> **AIM OF THE TASK**: Output the listing below verbatim, from its first line to its last.

> **DATASET**:
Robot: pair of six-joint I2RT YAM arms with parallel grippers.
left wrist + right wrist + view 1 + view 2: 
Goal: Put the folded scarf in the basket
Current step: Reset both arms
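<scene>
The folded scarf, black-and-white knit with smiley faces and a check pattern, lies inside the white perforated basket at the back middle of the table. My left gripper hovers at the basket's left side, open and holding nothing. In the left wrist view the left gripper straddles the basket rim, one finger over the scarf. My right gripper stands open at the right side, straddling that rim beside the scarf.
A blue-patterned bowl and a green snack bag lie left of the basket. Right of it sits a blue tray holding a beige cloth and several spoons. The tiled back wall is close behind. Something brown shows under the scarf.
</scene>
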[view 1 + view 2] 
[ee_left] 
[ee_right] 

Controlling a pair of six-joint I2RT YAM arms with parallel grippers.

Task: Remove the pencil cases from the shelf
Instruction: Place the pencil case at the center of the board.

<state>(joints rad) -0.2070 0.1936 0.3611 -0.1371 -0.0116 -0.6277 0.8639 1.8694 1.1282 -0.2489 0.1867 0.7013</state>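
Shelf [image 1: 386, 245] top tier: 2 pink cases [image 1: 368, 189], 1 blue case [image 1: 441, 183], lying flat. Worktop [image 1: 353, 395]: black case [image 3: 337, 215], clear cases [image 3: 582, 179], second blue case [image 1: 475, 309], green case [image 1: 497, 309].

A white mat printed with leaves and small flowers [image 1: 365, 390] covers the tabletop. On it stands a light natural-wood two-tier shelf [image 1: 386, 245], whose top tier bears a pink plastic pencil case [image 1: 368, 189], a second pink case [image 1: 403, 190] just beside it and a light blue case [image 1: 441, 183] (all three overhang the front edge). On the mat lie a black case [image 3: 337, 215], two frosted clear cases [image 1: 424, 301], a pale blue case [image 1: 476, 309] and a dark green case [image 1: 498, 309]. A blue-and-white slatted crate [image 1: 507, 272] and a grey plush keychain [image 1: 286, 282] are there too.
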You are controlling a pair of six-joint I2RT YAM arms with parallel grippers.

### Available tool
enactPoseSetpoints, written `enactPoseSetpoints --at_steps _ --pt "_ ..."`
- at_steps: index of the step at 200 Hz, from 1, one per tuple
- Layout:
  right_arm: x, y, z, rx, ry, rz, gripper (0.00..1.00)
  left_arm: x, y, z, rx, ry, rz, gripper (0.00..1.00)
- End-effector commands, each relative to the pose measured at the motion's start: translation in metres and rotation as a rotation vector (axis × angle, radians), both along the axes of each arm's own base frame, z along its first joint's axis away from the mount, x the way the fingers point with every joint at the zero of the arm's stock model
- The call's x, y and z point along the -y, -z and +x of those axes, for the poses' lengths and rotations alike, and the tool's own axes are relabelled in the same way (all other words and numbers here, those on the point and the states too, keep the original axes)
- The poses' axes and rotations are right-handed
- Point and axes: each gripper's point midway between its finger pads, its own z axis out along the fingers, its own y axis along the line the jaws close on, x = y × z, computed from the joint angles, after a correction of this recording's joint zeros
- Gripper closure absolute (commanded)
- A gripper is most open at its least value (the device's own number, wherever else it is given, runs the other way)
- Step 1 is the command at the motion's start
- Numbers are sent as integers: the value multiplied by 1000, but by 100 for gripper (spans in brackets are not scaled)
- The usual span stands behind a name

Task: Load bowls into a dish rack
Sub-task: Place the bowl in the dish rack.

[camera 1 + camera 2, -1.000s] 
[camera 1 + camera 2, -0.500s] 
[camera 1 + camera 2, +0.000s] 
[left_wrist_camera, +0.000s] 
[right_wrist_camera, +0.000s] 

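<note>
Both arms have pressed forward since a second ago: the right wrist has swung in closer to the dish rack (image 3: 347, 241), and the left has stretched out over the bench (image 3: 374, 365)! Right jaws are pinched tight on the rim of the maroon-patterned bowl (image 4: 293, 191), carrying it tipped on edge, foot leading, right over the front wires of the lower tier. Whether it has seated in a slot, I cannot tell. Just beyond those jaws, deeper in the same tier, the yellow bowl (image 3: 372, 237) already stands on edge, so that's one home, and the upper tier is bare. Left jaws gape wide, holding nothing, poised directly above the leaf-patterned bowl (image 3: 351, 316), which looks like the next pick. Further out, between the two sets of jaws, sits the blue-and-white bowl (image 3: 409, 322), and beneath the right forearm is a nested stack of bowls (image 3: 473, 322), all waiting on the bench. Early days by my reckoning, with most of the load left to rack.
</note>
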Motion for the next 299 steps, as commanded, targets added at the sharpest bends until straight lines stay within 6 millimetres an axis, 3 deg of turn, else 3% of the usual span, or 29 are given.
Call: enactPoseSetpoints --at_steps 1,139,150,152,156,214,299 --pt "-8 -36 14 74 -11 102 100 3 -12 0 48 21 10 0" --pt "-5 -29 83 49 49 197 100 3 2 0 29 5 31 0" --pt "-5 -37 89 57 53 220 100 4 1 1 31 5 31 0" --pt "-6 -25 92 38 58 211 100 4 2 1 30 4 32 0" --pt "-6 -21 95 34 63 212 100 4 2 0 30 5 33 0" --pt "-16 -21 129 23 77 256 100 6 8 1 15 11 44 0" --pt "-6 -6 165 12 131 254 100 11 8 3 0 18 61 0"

> **WRITTEN RESPONSE**:
Robot: pair of six-joint I2RT YAM arms with parallel grippers.
left wrist + right wrist + view 1 + view 2: 
Goal: Put the folded scarf in the basket
Current step: Reset both arms
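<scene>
The folded scarf, black-and-white knit with smiley faces and a check pattern, lies inside the white perforated basket at the back middle of the table. My left gripper hovers at the basket's left side, open and holding nothing. In the left wrist view the left gripper straddles the basket rim, one finger over the scarf. My right gripper stands open at the right side, straddling that rim beside the scarf.
A blue-patterned bowl and a green snack bag lie left of the basket. Right of it sits a blue tray holding a beige cloth and several spoons. The tiled back wall is close behind. Something brown shows under the scarf.
</scene>
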[view 1 + view 2] 
[ee_left] 
[ee_right] 

Controlling a pair of six-joint I2RT YAM arms with parallel grippers.

Task: Remove the pencil cases from the shelf
Instruction: Place the pencil case at the center of the board.

<state>(joints rad) -0.2070 0.1936 0.3611 -0.1371 -0.0116 -0.6277 0.8639 1.8694 1.1282 -0.2489 0.1867 0.7013</state>
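Shelf [image 1: 386, 245] top tier: 2 pink cases [image 1: 368, 189], 1 blue case [image 1: 441, 183], lying flat. Worktop [image 1: 353, 395]: black case [image 3: 337, 215], clear cases [image 3: 582, 179], second blue case [image 1: 475, 309], green case [image 1: 497, 309].

A white mat printed with leaves and small flowers [image 1: 365, 390] covers the tabletop. On it stands a light natural-wood two-tier shelf [image 1: 386, 245], whose top tier bears a pink plastic pencil case [image 1: 368, 189], a second pink case [image 1: 403, 190] just beside it and a light blue case [image 1: 441, 183] (all three overhang the front edge). On the mat lie a black case [image 3: 337, 215], two frosted clear cases [image 1: 424, 301], a pale blue case [image 1: 476, 309] and a dark green case [image 1: 498, 309]. A blue-and-white slatted crate [image 1: 507, 272] and a grey plush keychain [image 1: 286, 282] are there too.
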You are controlling a pair of six-joint I2RT YAM arms with parallel grippers.

### Available tool
enactPoseSetpoints, written `enactPoseSetpoints --at_steps _ --pt "_ ..."`
- at_steps: index of the step at 200 Hz, from 1, one per tuple
- Layout:
  right_arm: x, y, z, rx, ry, rz, gripper (0.00..1.00)
  left_arm: x, y, z, rx, ry, rz, gripper (0.00..1.00)
- End-effector commands, each relative to the pose measured at the motion's start: translation in metres and rotation as a rotation vector (axis × angle, radians), both along the axes of each arm's own base frame, z along its first joint's axis away from the mount, x the way the fingers point with every joint at the zero of the arm's stock model
- The call's x, y and z point along the -y, -z and +x of those axes, for the poses' lengths and rotations alike, and the tool's own axes are relabelled in the same way (all other words and numbers here, those on the point and the states too, keep the original axes)
- The poses' axes and rotations are right-handed
- Point and axes: each gripper's point midway between its finger pads, its own z axis out along the fingers, its own y axis along the line the jaws close on, x = y × z, computed from the joint angles, after a correction of this recording's joint zeros
- Gripper closure absolute (commanded)
- A gripper is most open at its least value (the device's own number, wherever else it is given, runs the other way)
- Step 1 is the command at the motion's start
- Numbers are sent as integers: the value multiplied by 1000, but by 100 for gripper (spans in brackets are not scaled)
- The usual span stands behind a name

Task: Load bowls into a dish rack
Sub-task: Place the bowl in the dish rack.

[camera 1 + camera 2, -1.000s] 
[camera 1 + camera 2, -0.500s] 
[camera 1 + camera 2, +0.000s] 
[left_wrist_camera, +0.000s] 
[right_wrist_camera, +0.000s] 

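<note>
Both arms have pressed forward since a second ago: the right wrist has swung in closer to the dish rack (image 3: 347, 241), and the left has stretched out over the bench (image 3: 374, 365)! Right jaws are pinched tight on the rim of the maroon-patterned bowl (image 4: 293, 191), carrying it tipped on edge, foot leading, right over the front wires of the lower tier. Whether it has seated in a slot, I cannot tell. Just beyond those jaws, deeper in the same tier, the yellow bowl (image 3: 372, 237) already stands on edge, so that's one home, and the upper tier is bare. Left jaws gape wide, holding nothing, poised directly above the leaf-patterned bowl (image 3: 351, 316), which looks like the next pick. Further out, between the two sets of jaws, sits the blue-and-white bowl (image 3: 409, 322), and beneath the right forearm is a nested stack of bowls (image 3: 473, 322), all waiting on the bench. Early days by my reckoning, with most of the load left to rack.
</note>
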Motion for the next 299 steps, as commanded, targets added at the sharpest bends until straight lines stay within 6 millimetres an axis, 3 deg of turn, else 3% of the usual span, or 29 are given.
Call: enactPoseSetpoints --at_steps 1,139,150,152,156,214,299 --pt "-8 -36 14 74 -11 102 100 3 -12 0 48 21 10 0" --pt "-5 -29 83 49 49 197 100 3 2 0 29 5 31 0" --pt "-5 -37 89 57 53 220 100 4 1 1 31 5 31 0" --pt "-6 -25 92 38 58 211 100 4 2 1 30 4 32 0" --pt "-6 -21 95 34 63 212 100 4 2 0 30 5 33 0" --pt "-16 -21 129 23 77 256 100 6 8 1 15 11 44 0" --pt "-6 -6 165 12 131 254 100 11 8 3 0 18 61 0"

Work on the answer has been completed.